AS A BOY, especially while lying in bed or suffering a fever, I was periodically troubled by harshly critical voices that vaguely charged me with misconduct and failures of character. As I grew up, the murmuring Greek chorus was replaced by a single voice, which by then I recognized as my own.

- JACOB SULLUM

Psychiatrists Do Not Know What They Are Treating

If those seemingly external voices had persisted into adolescence and adulthood, I might have qualified for a diagnosis of schizophrenia. Instead, I became a garden-variety neurotic, assailed by self-recriminations that undermined my confidence and interfered with my happiness.

Are these two states of mind categorically distinct, or do they occupy different spots on a continuum of mental health? Is one properly classified as a brain disease requiring biomedical treatment while the other is a psychological condition amenable to talk therapy? Or are we talking about a difference in degree rather than kind? The renegade psychiatrist Thomas Szasz, a longtime Reason contributing editor, argued that "mental illness" was a metaphor that should not be taken literally. In his view, the patterns of speech and behavior that are seen as symptoms of schizophrenia, like less severe and more common disturbances of thought and emotion, could be traced to "problems in living" rather than an identifiable neurological lesion or biochemical defect.

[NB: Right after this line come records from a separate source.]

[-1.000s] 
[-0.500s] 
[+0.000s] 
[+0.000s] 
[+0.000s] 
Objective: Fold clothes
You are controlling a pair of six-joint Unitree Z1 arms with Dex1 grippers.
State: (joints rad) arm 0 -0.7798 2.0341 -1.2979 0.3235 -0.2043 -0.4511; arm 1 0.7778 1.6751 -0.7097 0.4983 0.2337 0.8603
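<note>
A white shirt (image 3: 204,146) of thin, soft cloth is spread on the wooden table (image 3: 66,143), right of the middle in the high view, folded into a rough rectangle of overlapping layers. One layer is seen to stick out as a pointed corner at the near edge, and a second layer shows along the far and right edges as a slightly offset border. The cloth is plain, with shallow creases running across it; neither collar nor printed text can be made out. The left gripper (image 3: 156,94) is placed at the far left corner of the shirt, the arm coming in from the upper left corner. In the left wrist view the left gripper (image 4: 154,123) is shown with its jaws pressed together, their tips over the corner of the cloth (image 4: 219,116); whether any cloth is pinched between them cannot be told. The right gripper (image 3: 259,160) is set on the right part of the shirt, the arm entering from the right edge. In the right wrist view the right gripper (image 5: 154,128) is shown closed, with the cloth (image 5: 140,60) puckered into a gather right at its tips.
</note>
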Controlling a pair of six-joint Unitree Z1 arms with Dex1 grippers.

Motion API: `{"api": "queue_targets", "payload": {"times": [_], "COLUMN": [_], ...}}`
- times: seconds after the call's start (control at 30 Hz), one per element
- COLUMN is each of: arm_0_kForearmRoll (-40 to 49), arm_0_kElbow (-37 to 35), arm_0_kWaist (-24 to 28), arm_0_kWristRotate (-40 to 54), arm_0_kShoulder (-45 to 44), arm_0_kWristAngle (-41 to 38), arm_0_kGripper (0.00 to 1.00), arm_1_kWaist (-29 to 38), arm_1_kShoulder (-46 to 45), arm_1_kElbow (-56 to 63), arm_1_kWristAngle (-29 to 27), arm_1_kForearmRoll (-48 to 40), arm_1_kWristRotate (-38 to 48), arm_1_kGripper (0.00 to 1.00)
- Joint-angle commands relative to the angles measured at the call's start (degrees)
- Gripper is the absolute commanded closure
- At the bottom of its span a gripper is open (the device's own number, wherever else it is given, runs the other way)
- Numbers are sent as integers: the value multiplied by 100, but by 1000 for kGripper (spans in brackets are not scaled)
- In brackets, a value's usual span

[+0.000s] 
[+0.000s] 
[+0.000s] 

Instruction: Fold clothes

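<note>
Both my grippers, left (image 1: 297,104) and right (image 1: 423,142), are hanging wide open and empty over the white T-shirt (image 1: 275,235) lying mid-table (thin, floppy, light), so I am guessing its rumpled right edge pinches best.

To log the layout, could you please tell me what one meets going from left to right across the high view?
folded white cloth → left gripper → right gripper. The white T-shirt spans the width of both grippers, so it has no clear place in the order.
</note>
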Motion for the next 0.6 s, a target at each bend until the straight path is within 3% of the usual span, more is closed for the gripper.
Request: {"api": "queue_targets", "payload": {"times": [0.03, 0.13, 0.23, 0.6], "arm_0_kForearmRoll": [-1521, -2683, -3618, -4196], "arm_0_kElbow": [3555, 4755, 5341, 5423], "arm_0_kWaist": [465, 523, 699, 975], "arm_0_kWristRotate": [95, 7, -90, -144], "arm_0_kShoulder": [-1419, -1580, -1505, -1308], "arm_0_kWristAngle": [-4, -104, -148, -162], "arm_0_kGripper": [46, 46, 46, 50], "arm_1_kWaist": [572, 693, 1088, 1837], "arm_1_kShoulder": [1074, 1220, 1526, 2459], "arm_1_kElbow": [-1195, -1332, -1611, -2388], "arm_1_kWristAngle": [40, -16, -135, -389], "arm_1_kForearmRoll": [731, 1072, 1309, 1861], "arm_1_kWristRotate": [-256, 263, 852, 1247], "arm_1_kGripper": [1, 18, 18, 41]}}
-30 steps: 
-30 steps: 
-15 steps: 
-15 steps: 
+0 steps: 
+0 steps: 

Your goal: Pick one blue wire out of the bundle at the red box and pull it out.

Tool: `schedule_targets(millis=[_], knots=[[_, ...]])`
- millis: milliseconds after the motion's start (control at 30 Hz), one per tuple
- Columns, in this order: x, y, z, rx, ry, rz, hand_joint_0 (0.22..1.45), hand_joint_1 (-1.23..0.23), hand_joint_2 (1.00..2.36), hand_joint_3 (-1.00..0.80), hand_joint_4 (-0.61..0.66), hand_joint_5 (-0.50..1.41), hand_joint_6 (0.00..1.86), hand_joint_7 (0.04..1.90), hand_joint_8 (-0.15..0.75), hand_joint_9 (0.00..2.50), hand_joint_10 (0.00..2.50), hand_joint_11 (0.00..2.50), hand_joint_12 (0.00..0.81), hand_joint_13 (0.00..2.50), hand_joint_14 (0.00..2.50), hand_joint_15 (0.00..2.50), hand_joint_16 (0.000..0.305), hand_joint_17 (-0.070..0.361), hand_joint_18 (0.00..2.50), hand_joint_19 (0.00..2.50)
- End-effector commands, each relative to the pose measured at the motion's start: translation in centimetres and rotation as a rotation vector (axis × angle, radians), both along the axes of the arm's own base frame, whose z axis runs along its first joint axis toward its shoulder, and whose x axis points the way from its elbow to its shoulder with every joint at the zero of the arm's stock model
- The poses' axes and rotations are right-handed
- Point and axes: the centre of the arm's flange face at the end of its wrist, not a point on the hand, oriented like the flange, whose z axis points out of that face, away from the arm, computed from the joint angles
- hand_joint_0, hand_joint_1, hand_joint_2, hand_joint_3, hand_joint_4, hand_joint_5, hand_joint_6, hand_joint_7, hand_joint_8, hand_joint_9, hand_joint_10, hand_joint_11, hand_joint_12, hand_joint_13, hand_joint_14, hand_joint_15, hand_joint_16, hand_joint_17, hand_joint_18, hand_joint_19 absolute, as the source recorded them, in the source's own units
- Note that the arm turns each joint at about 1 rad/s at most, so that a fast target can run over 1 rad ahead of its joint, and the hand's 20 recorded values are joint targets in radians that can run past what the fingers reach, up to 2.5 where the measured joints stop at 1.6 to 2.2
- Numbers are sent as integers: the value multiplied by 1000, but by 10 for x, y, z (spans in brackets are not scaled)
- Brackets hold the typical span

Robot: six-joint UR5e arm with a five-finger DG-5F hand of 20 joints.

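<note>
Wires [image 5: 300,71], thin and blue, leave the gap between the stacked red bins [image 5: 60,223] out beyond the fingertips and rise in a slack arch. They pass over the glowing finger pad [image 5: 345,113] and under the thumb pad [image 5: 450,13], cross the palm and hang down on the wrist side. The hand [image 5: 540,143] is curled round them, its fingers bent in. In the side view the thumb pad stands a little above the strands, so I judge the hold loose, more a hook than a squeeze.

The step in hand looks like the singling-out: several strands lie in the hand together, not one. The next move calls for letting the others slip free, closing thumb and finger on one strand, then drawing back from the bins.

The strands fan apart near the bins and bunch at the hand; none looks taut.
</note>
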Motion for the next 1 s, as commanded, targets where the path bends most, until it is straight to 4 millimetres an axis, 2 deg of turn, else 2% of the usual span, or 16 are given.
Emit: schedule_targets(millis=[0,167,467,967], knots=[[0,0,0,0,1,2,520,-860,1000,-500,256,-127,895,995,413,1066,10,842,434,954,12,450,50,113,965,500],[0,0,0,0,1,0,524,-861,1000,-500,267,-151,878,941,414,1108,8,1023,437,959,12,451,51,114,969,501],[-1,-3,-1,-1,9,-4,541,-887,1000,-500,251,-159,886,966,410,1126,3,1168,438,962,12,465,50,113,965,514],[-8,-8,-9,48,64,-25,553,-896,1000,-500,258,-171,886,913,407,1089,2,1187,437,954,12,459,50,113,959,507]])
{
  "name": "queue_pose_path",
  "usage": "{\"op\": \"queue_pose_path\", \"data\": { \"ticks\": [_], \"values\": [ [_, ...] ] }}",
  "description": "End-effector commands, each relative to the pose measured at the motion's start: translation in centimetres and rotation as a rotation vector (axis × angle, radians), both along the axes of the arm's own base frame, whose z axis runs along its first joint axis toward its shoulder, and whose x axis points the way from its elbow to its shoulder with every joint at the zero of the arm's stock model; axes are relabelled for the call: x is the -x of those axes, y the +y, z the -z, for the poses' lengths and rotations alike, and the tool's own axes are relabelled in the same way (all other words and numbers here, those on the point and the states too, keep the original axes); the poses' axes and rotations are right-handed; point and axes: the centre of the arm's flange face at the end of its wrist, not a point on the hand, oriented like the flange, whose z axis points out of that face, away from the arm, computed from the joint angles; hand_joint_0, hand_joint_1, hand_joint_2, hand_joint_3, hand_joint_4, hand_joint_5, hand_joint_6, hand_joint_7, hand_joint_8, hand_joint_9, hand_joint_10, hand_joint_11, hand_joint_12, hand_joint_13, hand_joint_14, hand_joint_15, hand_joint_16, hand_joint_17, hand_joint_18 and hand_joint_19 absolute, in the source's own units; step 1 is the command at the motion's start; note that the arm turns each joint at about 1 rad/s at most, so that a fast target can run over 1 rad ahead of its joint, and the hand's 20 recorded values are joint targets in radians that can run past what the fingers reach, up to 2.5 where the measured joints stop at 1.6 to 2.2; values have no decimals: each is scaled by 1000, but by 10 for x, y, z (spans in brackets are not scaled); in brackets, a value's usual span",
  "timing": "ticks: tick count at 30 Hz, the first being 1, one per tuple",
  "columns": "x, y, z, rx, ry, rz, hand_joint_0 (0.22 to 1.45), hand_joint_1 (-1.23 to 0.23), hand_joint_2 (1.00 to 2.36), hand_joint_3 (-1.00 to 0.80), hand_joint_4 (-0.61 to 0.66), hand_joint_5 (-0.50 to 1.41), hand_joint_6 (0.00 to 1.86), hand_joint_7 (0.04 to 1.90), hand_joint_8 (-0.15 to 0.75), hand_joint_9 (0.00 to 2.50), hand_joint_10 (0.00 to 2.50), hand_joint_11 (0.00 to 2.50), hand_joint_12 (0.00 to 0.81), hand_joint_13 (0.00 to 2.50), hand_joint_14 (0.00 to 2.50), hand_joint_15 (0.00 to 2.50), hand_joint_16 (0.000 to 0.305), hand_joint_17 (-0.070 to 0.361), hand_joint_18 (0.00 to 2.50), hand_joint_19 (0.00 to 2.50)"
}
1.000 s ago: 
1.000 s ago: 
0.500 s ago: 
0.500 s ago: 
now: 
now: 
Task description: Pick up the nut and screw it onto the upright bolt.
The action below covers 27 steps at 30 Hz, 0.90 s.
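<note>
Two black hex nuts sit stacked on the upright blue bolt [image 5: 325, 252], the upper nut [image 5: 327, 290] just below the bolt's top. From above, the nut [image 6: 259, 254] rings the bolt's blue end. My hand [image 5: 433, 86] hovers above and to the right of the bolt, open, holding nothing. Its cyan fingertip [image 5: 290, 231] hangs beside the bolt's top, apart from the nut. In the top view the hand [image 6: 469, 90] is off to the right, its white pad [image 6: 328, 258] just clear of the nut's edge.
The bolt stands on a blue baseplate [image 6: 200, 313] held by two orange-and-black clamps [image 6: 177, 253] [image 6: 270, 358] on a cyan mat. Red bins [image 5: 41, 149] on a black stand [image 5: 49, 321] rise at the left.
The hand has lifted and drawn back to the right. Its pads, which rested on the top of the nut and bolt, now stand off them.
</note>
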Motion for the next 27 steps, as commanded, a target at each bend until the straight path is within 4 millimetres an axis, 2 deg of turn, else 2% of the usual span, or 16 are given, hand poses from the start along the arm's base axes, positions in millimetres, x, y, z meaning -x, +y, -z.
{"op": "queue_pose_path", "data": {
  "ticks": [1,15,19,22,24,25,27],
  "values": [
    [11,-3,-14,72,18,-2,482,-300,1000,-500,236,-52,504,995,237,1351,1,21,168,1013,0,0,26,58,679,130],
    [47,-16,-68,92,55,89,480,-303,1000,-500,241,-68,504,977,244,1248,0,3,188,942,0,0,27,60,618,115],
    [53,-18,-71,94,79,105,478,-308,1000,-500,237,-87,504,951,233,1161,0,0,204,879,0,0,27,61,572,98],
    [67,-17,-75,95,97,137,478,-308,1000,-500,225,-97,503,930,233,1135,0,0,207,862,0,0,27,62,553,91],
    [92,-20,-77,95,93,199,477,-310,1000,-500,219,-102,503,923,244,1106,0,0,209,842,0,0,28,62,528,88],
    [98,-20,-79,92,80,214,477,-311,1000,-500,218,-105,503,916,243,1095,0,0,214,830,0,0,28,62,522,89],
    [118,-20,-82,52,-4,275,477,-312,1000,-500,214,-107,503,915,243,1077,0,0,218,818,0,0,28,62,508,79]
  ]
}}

Less radical critics of psychiatry's scientific pretensions tend to dismiss Szasz's take as implausible, clinically naive, and cruelly indifferent to the suffering of people diagnosed with schizophrenia. At the same time, they emphasize that psychiatry has never managed a satisfactory account of what schizophrenia is, let alone what causes it or why the treatments du jour can be expected to work. That ongoing failure with regard to schizophrenia, which Szasz called "the sacred symbol of psychiatry," epitomizes the field's broader crisis of credibility, which extends to the medicalization of nearly every human folly and foible.